Last month, monetary policy officials unified some of their rates when they let currency dealers quote naira levels used in actual trades. The move immediately weakened the naira’s interbank price 14 percent to about 365 per dollar, near the black-market rate, with the currency trading at 353 by 3:02 p.m. in Lagos Friday.
“The economy’s return to growth has definitely eased pressure on the authorities,” Gaimin Nonyane, the London-based economic-research head at Ecobank International Group, said in an emailed response to questions. High inflation and the “fragile” nature of the recovery “will continue to undermine prospects for a rate cut. As economic imbalances reduce, we might see policy easing in either November or the first quarter of next year.”
“They would want to avoid making any drastic move that will jeopardize the recently achieved stability in the foreign-exchange market,” Nonyane said.
“The MPC may hold rates to maintain stable domestic prices compatible with economic growth objectives, while the government implements fiscal measures to sustain growth,” Lagos-based FSDH Merchant Bank Ltd. said in an emailed note. “Fiscal measures in the form of tax relief and tariff adjustment are required to boost economic activities.”
ALSO SEE: CBN mops up funds as banking liquidity shortfall rises
The economy expanded 0.6 percent in the second quarter, driven by growth in agriculture and in oil, which accounts for two-thirds of government revenue. It will take some time to return to above 5 percent, the level of economic expansion before prices and output of crude tumbled in mid-2014, Statistician-General Yemi Kale said in an August interview.

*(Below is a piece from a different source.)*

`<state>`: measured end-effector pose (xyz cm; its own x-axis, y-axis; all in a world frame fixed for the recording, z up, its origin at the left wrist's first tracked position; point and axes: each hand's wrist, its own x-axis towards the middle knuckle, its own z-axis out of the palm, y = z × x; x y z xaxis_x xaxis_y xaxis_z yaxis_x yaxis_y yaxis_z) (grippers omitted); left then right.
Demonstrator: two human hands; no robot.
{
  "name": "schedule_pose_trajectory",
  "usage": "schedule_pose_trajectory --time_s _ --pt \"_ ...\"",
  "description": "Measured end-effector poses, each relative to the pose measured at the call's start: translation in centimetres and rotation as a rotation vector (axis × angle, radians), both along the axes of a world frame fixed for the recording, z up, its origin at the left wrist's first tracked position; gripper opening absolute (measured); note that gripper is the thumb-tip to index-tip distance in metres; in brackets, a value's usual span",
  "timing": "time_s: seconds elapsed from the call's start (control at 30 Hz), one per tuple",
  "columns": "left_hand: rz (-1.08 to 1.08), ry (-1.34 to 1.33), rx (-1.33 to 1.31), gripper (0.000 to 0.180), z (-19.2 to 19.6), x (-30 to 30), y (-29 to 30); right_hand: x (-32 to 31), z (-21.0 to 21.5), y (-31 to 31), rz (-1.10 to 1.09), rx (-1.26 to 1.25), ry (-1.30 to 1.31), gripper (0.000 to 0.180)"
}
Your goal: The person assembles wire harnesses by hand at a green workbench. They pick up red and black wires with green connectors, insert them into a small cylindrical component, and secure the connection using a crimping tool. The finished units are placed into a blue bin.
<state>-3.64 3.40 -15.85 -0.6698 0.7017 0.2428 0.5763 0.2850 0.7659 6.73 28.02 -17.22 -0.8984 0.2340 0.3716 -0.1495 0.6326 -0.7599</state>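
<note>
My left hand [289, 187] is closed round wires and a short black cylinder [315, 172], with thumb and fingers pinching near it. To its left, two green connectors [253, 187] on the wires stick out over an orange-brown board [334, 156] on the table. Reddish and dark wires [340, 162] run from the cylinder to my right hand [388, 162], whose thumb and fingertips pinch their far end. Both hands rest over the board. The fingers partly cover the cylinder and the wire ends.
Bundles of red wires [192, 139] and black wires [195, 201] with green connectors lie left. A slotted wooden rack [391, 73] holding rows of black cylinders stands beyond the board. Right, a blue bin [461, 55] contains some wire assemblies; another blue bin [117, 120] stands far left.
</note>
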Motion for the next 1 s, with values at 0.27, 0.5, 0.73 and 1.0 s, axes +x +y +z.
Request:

Improved dollar supply also helped ease inflation by reducing import costs, but at 16 percent in August, price growth remains outside the central bank’s target of 6 percent to 9 percent.
Nigeria tightened currency controls soon after crude prices crashed in 2014, which exacerbated an economic crisis, hammered importers and deterred investment. While the central bank has eased some trading restrictions this year — including by creating a foreign-exchange window for investors in which the naira is meant to float freely — the country is still stuck with import curbs and a convoluted system of multiple exchange rates, with spreads stretching almost 20 percent.
President Muhammadu Buhari’s administration plans to increase spending to a record 7.4 trillion naira ($20.9 billion) this year, as part of a wider plan to boost the economic growth to 7 percent and create 15 million jobs by 2020 by pumping cruder, increasing farmlands and increasing infrastructure spending.